- **PROBLEM TO WORK ON**: Output, word for word, the line that contains "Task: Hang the" and all lines following it to the end of the listing. Drop the pictures.
Segment Open
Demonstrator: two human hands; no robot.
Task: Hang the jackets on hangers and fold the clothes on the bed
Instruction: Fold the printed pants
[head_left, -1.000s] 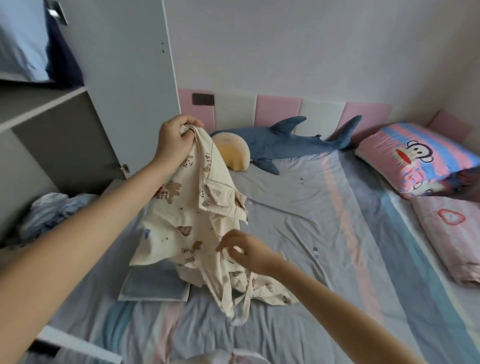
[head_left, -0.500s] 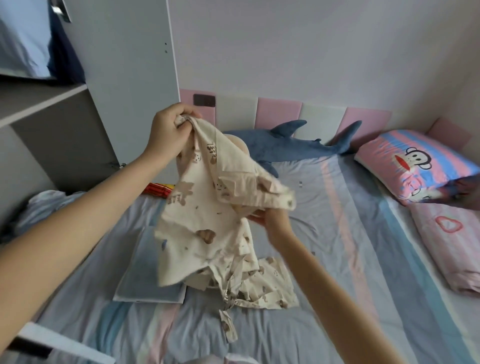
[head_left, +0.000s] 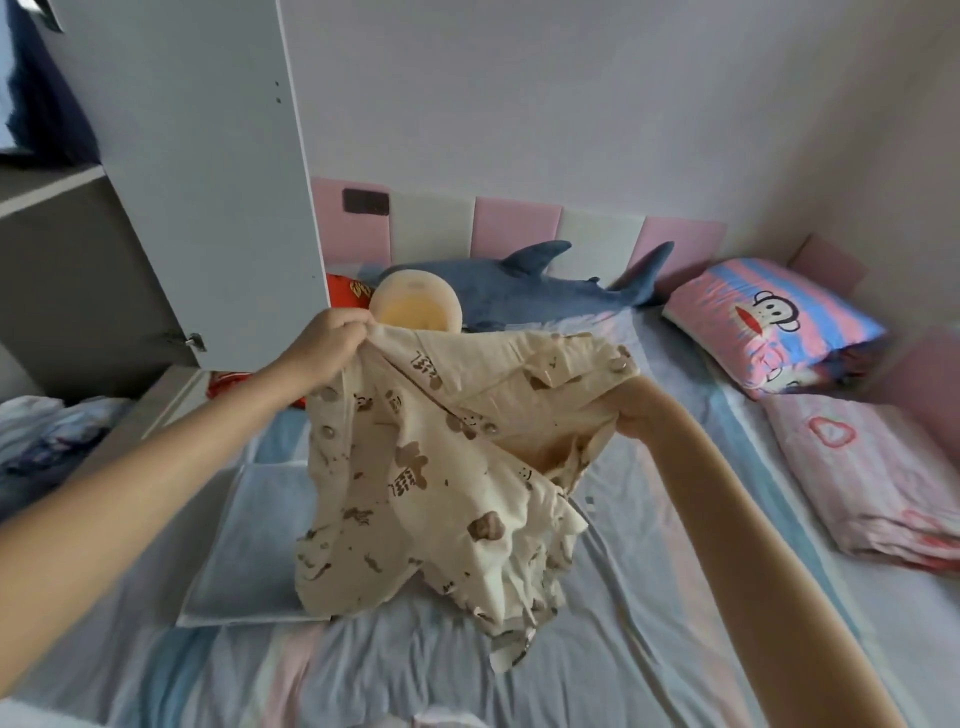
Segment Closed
- **ANSWER**:
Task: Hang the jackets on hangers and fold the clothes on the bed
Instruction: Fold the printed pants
[head_left, -1.000s] 
[head_left, -0.500s] 
[head_left, +0.000s] 

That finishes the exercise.